Goal of the exercise
A faithful transcription of all the data, images excluded, is the required answer.

Information shown
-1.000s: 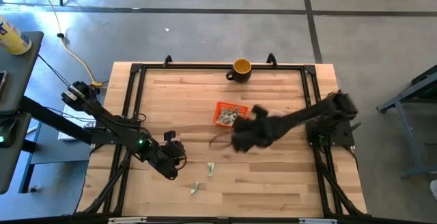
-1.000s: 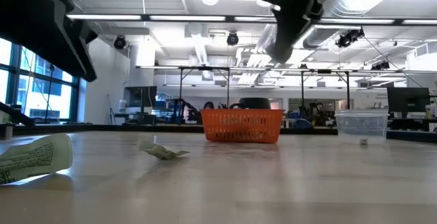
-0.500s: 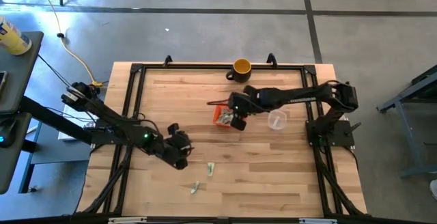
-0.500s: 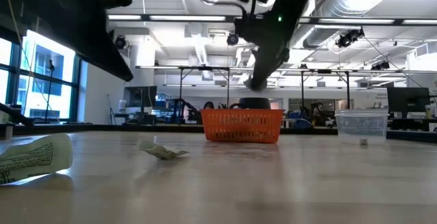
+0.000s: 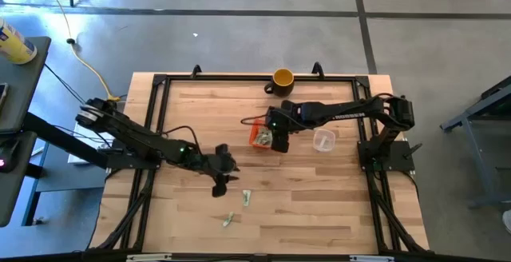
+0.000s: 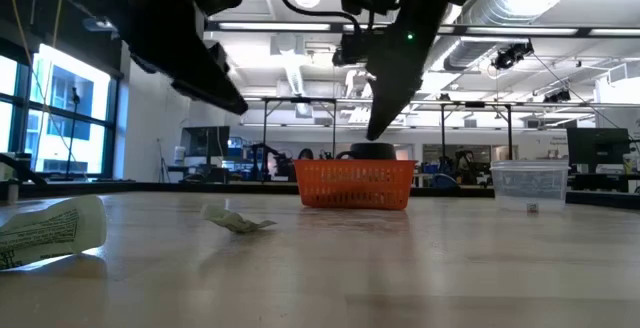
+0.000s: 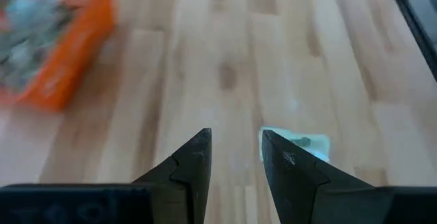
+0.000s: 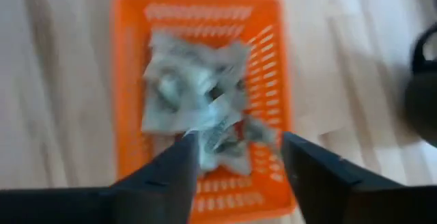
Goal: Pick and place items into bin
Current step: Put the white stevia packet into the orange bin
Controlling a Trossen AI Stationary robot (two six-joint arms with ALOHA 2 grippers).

Answer to this task
-1.000s: 
-1.000s: 
-0.500s: 
-0.500s: 
+0.000s: 
+0.000s: 
+0.000s: 
+0.000s: 
Goal: Pick and place items into bin
Current step: Put the white stevia packet into the orange bin
Controlling a Trossen AI Stationary robot (two six-joint arms with ALOHA 2 grippers).

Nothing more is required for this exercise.